While I was considering an offer to teach intermediate macro, I thought about how I would do it. I would teach it in history-of-thought terms, showing how ideas grew out of the context of their times.

1. 1920’s Hyperinflations–the first big macro problem. Stanley Fischer on the how recent hyperinflations were ended.
2. The Great Depression, Keynes, and the Multiplier. Modern arguments about what caused the Depression, Roosevelt’s policies, and how we got out of it. Friedman’s monetarist story. Bernanke’s story of real effects of financial firms’ failures.
3. Elaborations on Keynes: Friedman’s and Modigliani’s consumption functions; Baumol’s and Tobin’s money demand functions; Tobin’s “widow’s cruse” money multiplier; Tobin’s q and investment demand; E Cary Brown, the full employment surplus, and built-in stabilizers. Hicks’ IS-LM model. Lawrence Klein and Multi-equation macroeconometric models
4. The Phillips Curve and its evolution. Expectations-augmented Phillips Curve. Friedman-Phelps.
5. The 1970’s. The Phillips Curve becomes the aggregate supply curve. Incomes policies tried and failed. Oil shocks. Lucas and rational expectations. Barro and Ricardian equivalence.
6. The 1980’s. The Fed tries monetarism. real business cycle theory. Sims, Granger, and issues with stationarity, causality, and time aggregation in macro data (in an intermediate undergraduate course, you could give at best a superficial treatment of this topic).

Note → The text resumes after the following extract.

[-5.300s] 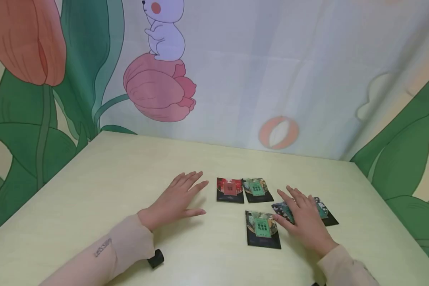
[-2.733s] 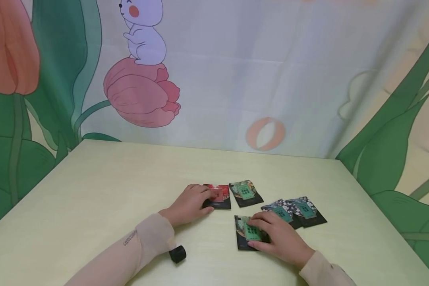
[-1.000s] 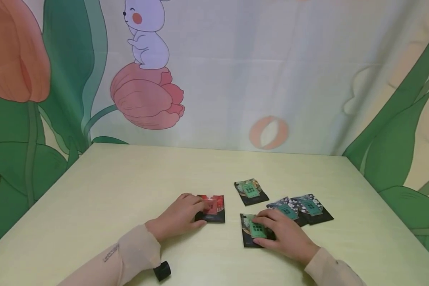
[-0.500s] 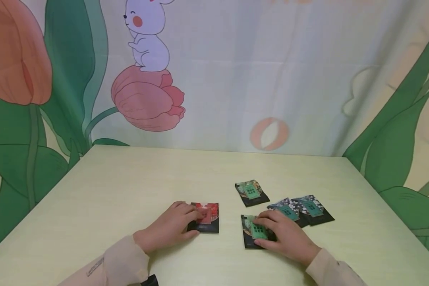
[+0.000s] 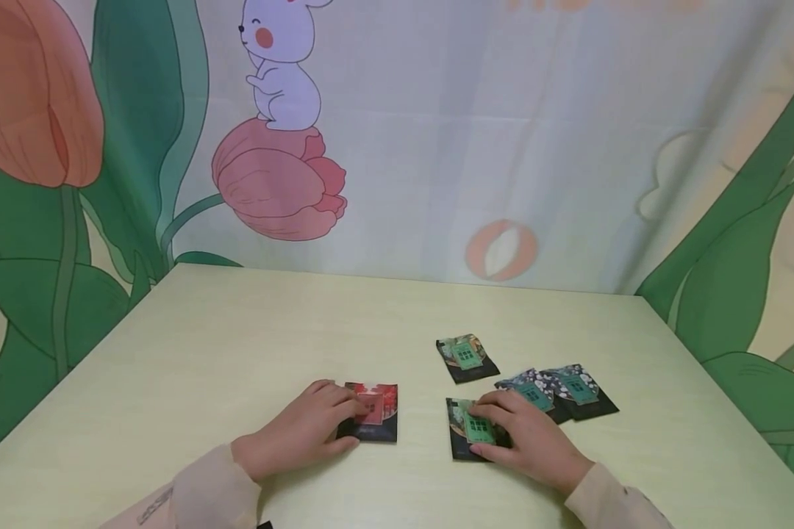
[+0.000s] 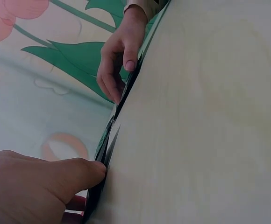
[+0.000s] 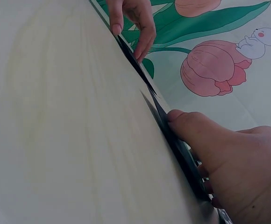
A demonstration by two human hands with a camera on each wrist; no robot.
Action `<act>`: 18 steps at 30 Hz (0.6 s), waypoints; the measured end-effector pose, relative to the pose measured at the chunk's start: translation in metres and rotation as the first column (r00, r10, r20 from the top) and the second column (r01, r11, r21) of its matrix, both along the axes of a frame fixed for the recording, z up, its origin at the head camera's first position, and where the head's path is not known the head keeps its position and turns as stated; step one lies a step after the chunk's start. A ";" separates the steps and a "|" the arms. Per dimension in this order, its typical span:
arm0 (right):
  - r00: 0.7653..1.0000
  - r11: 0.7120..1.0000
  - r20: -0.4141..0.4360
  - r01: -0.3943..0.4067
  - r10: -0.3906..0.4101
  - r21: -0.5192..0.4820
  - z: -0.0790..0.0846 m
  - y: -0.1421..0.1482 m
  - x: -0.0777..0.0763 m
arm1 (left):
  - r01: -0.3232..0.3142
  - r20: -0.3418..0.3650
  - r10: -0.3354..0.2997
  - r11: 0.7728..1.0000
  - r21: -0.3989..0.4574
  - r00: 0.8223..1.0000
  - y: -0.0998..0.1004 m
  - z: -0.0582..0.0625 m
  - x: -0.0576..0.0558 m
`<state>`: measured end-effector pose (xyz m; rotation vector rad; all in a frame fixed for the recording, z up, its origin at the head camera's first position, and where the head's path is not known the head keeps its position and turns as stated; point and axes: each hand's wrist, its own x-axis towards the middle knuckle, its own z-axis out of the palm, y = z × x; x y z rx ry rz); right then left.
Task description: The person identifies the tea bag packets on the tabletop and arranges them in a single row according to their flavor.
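A flat black sachet (image 5: 380,415) with a red picture and red label lies left of centre on the table. My left hand (image 5: 298,433) grips its left side, fingers over the top and thumb at the near edge. To the right, my right hand (image 5: 536,444) holds a black sachet with a green label (image 5: 461,433) by its right side, hiding part of it. In the left wrist view, the left thumb (image 6: 91,171) presses along the dark sachet edge. The right wrist view shows the right thumb (image 7: 184,122) likewise on a sachet edge.
Behind the right hand lie two overlapping sachets with white-blossom prints, a nearer one (image 5: 534,393) and a farther one (image 5: 578,389). Another green-labelled sachet (image 5: 466,356) lies farther back on the pale table (image 5: 271,330). A printed curtain (image 5: 410,147) hangs beyond the table's far edge.
My left hand reached the red sachet beside the far green one and slid it left and nearer. My right hand moved from the blossom sachets onto the nearer green one and stays there.
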<state>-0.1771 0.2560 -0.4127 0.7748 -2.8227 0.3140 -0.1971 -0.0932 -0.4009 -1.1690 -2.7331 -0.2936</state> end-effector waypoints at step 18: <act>1.000 1.000 -0.024 -0.012 0.013 0.010 0.000 0.000 0.001 | 0.005 0.033 -0.005 1.000 -0.007 0.999 -0.014 0.004 0.018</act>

International macro emerges (even though Mundell-Fleming was earlier)
7. New Keynesianism, the Taylor rule, central bank credibility, Fischer Black’s general equilibrium.
8. Shiller, Greenspan, and irrational exuberance. The Internet Bubble. The levitating dollar and Bernanke’s savings glut hypothesis.
9. George Akerlof on norms and the five neutralities.

Additions? Subtractions?

It would be a fun course to teach at Swarthmore. Probably not so much at George Mason.